◆ Work instructions ◆
Please output exactly the part of the records below that opens with the line containing "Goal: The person" and closes with the line containing "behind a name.", both lines included, and nothing else.
________________________
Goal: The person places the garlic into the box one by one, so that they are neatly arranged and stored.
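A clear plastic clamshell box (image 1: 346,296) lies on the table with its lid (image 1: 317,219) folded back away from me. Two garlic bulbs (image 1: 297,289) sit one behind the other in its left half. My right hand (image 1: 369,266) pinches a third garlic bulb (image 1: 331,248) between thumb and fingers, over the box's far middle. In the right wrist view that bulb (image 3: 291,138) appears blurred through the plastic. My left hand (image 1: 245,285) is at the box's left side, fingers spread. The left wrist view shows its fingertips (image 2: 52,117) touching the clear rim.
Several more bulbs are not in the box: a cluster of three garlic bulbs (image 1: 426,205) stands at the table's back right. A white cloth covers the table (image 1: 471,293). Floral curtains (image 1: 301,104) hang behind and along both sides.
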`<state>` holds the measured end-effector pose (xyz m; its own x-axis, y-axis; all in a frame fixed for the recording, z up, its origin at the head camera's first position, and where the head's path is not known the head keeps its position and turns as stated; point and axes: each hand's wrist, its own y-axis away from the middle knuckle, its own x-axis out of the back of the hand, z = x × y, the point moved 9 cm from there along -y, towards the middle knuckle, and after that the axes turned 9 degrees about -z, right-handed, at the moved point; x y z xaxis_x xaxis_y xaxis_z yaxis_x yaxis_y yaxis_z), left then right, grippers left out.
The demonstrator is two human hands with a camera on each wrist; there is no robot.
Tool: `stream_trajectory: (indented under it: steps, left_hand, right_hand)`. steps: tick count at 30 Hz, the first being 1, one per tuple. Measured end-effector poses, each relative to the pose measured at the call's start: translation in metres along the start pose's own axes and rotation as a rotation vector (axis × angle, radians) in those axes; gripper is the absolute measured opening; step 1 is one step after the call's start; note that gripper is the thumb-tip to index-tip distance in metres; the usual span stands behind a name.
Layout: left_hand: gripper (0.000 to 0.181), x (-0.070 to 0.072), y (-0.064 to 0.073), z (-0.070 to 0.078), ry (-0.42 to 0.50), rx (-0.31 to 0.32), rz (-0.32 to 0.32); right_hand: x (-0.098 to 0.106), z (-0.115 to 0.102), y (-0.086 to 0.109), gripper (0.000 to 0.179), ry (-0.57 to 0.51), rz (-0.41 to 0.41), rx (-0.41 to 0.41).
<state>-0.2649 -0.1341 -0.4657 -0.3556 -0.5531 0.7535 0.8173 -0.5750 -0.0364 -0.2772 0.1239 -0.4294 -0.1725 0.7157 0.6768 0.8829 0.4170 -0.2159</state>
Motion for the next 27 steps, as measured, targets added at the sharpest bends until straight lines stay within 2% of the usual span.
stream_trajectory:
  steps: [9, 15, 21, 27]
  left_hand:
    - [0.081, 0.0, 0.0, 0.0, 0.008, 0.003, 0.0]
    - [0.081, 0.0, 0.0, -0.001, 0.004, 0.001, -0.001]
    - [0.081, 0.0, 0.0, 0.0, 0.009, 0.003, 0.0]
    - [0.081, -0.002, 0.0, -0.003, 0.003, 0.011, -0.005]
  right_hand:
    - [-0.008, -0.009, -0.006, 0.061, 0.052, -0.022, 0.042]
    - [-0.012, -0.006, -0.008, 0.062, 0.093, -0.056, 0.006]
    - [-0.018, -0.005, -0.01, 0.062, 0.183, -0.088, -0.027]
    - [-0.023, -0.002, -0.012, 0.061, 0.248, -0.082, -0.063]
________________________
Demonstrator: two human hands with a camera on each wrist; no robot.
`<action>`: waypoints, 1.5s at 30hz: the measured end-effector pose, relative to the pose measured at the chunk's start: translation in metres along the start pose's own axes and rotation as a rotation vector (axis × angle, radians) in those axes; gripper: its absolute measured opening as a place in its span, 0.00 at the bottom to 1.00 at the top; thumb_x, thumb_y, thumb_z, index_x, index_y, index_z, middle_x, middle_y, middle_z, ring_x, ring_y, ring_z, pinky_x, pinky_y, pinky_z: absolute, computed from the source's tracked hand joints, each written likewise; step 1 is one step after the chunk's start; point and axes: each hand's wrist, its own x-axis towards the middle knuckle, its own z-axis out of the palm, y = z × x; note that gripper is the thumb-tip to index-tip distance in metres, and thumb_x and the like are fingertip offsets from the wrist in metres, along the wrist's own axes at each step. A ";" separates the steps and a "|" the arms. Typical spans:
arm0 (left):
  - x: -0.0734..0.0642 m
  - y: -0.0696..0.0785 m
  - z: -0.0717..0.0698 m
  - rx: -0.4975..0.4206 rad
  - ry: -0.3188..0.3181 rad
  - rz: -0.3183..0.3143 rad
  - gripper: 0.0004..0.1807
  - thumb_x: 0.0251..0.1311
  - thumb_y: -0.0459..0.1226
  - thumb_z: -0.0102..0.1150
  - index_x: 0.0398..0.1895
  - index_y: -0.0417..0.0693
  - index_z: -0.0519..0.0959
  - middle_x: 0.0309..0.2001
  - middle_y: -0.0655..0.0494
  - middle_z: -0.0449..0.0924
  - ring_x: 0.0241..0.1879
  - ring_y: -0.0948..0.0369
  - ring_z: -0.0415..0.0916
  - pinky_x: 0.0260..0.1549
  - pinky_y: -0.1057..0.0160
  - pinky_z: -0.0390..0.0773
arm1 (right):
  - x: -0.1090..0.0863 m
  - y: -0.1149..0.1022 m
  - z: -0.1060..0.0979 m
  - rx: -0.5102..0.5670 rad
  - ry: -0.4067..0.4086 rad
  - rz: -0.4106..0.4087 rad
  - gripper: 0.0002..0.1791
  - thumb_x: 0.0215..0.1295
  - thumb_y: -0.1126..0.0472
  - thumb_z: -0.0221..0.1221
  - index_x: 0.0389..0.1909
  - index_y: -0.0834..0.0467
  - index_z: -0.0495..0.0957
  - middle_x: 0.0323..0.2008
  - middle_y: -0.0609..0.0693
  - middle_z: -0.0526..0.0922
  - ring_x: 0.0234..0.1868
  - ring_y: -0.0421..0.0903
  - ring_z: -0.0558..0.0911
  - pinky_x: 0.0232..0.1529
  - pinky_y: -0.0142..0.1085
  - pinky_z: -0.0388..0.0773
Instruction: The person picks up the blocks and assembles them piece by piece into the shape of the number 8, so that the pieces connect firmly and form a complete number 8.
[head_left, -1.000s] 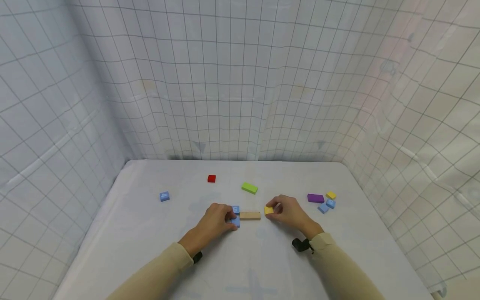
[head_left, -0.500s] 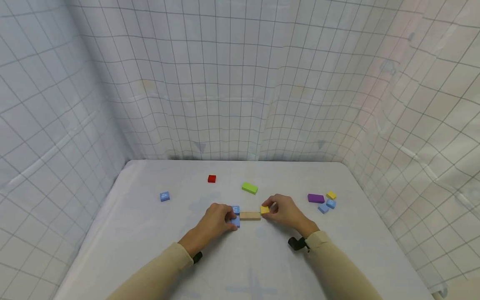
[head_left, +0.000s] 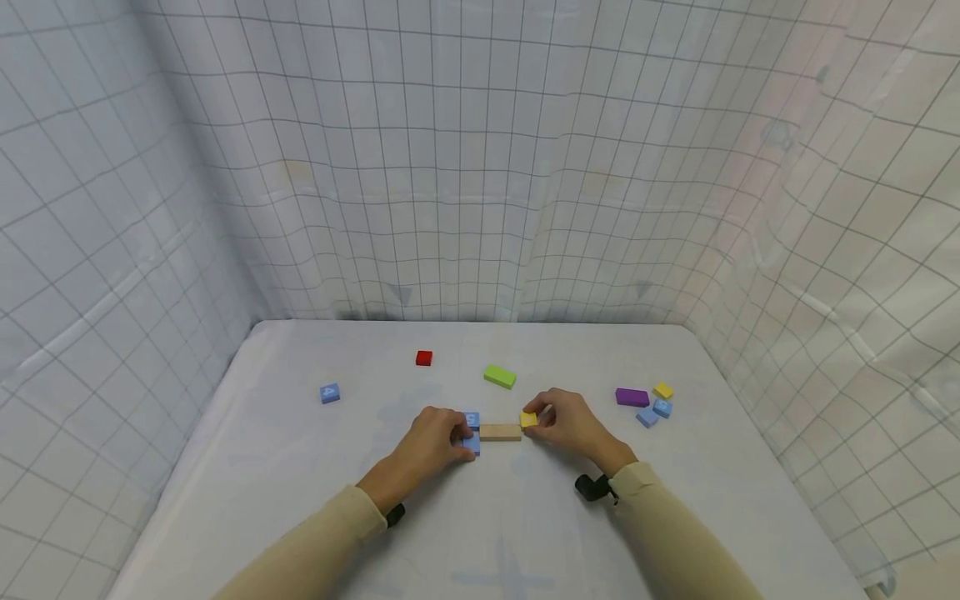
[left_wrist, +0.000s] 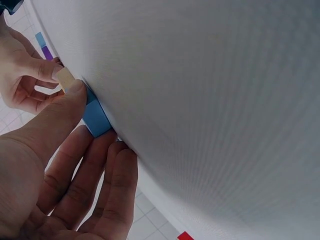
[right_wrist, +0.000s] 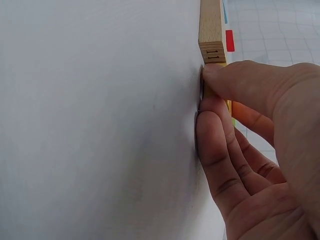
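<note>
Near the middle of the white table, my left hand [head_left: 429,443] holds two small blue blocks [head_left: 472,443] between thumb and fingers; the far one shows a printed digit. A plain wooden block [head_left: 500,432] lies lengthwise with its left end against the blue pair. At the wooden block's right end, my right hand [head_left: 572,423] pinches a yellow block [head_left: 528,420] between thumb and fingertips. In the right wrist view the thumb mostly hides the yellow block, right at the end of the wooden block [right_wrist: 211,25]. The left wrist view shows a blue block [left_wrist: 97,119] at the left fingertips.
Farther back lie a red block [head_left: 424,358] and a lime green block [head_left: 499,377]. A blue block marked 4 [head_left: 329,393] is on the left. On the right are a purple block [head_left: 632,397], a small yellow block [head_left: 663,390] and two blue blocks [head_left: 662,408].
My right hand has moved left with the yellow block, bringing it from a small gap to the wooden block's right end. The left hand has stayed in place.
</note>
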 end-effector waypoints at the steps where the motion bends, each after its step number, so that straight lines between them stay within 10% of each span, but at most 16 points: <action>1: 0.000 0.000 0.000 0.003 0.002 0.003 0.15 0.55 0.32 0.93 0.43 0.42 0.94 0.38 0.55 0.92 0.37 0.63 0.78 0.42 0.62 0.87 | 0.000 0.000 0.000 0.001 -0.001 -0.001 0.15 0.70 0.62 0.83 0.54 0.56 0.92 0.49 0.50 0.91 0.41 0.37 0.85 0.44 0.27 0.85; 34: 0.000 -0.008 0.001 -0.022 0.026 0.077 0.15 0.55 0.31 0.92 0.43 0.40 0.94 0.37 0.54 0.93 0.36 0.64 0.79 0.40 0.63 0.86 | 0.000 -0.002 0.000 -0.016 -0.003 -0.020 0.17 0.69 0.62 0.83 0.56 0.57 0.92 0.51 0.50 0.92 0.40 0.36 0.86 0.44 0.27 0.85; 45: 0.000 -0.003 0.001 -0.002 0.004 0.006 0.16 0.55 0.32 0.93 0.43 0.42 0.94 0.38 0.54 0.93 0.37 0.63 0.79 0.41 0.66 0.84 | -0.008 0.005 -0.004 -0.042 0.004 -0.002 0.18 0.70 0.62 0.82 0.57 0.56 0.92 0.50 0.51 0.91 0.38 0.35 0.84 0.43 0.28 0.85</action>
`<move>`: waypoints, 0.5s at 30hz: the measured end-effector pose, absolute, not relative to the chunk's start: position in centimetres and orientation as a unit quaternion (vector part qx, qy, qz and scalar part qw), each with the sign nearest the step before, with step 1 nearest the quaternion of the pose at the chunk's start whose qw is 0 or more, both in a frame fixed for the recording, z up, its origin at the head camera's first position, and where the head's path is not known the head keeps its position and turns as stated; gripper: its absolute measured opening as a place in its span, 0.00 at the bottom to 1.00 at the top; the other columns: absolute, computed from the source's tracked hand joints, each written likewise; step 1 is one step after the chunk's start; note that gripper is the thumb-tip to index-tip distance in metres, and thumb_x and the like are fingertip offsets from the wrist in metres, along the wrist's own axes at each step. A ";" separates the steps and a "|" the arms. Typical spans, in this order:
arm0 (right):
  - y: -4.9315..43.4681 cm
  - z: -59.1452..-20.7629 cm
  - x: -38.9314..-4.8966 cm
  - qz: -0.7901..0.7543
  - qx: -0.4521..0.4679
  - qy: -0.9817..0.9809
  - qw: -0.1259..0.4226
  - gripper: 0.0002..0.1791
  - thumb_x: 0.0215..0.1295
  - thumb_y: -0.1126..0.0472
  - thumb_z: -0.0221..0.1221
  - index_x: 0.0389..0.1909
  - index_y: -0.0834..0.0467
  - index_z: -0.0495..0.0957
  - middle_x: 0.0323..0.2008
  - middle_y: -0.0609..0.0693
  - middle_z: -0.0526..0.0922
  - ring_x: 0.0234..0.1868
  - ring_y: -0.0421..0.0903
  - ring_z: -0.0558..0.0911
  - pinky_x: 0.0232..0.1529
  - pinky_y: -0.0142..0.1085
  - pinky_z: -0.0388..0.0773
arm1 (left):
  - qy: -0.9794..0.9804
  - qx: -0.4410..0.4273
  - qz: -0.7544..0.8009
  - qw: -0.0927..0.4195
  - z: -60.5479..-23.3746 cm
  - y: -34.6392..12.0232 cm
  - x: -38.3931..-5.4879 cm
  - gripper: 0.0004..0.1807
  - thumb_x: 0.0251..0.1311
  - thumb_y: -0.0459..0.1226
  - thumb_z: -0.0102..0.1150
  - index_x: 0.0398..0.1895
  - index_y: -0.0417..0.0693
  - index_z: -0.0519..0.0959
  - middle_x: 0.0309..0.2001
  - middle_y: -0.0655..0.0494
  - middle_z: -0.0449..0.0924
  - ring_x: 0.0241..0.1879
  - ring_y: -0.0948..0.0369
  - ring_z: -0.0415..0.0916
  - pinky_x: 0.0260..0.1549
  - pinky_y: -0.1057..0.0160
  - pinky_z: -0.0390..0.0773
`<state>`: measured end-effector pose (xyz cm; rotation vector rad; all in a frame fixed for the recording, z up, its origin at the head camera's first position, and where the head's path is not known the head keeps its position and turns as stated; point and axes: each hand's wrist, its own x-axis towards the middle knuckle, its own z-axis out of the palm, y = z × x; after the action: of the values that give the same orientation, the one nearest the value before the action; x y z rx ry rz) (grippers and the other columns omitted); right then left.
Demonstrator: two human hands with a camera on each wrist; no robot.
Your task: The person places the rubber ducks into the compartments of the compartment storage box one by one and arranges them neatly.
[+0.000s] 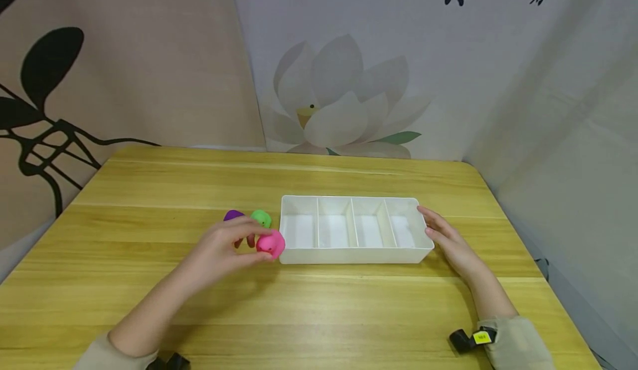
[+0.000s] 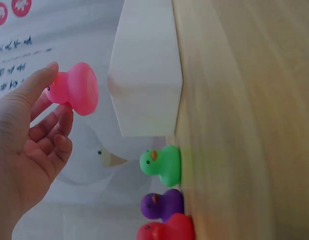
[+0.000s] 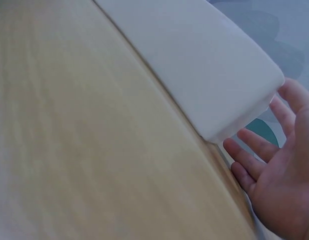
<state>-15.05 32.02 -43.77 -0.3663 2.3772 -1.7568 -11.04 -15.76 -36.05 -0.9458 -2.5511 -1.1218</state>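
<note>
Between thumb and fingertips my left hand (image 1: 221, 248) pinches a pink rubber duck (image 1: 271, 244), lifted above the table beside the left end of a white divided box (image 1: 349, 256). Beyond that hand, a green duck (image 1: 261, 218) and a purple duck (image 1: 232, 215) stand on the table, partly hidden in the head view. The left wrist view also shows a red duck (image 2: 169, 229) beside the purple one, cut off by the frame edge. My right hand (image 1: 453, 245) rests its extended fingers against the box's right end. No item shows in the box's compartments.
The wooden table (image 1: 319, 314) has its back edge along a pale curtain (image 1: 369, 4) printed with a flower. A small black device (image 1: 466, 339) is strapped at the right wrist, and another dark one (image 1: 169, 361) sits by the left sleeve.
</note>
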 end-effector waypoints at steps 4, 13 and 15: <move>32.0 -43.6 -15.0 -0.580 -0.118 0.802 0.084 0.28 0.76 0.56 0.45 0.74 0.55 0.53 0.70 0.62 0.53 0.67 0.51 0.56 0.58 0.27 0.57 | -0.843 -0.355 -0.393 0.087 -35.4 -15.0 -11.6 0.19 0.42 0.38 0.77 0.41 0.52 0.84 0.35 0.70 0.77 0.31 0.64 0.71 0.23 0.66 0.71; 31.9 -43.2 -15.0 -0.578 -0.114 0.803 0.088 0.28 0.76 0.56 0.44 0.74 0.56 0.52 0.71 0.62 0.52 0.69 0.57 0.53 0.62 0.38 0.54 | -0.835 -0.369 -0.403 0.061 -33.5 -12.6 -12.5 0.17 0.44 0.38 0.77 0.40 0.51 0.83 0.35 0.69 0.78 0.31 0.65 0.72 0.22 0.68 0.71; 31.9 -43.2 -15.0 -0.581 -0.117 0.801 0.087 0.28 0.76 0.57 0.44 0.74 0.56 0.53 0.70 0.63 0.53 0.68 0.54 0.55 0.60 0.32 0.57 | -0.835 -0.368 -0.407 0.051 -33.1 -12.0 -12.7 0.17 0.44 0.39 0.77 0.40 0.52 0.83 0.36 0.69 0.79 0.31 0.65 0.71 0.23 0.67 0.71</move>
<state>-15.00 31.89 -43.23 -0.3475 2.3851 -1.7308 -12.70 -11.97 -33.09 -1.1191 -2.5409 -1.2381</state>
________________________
◆ Completed exercise ◆
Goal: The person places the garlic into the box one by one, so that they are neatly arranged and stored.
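A clear plastic clamshell box (image 1: 346,296) lies on the table with its lid (image 1: 317,219) folded back away from me. Two garlic bulbs (image 1: 297,289) sit one behind the other in its left half. My right hand (image 1: 369,266) pinches a third garlic bulb (image 1: 331,248) between thumb and fingers, over the box's far middle. In the right wrist view that bulb (image 3: 291,138) appears blurred through the plastic. My left hand (image 1: 245,285) is at the box's left side, fingers spread. The left wrist view shows its fingertips (image 2: 52,117) touching the clear rim.
Several more bulbs are not in the box: a cluster of three garlic bulbs (image 1: 426,205) stands at the table's back right. A white cloth covers the table (image 1: 471,293). Floral curtains (image 1: 301,104) hang behind and along both sides.
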`<state>` holds the measured end-effector pose (xyz m; its own x-axis, y-axis; all in a frame fixed for the recording, z up, its origin at the head camera's first position, and where the head's path is not known the head keeps its position and turns as stated; point and axes: each hand's wrist, its own y-axis away from the middle knuckle, its own x-axis out of the back of the hand, z = x × y, the point moved 9 cm from there along -y, towards the middle knuckle, and after that the axes turned 9 degrees about -z, right-handed, at the moved point; x y z xaxis_x xaxis_y xaxis_z yaxis_x yaxis_y yaxis_z), left then right, grippers left out.
The demonstrator is two human hands with a camera on each wrist; there is no robot.
Tool: `stream_trajectory: (indented under it: steps, left_hand, right_hand)`. steps: tick count at 30 Hz, the first being 1, one per tuple. Measured end-effector poses, each relative to the pose measured at the call's start: translation in metres along the start pose's own axes and rotation as a rotation vector (axis × angle, radians) in those axes; gripper is the absolute measured opening; step 1 is one step after the call's start; note that gripper is the thumb-tip to index-tip distance in metres; the usual span stands behind a name.

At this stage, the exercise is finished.